─── MATERIAL PROVIDED ───
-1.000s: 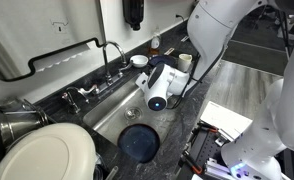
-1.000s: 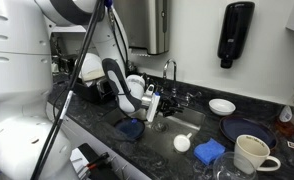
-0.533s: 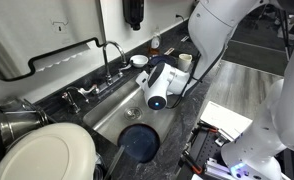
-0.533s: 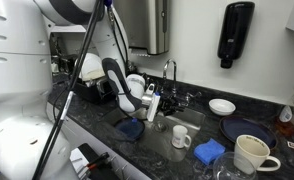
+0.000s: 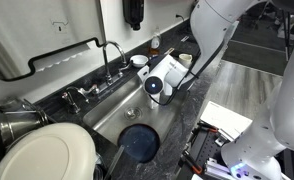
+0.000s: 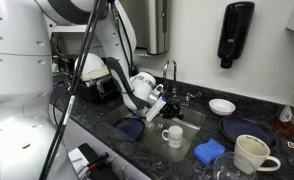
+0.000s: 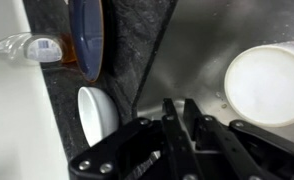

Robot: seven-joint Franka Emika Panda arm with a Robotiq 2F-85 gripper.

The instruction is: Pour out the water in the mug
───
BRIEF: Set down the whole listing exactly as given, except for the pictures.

THE COMPLETED TASK:
-1.000s: 
-1.000s: 
-0.533s: 
-0.533s: 
+0.000s: 
+0.000s: 
+0.000s: 

Robot: seven-joint Franka Emika Panda arm with a Robotiq 2F-85 gripper.

The instruction is: Pour out the water in the mug

Nothing else is required to complete this exercise.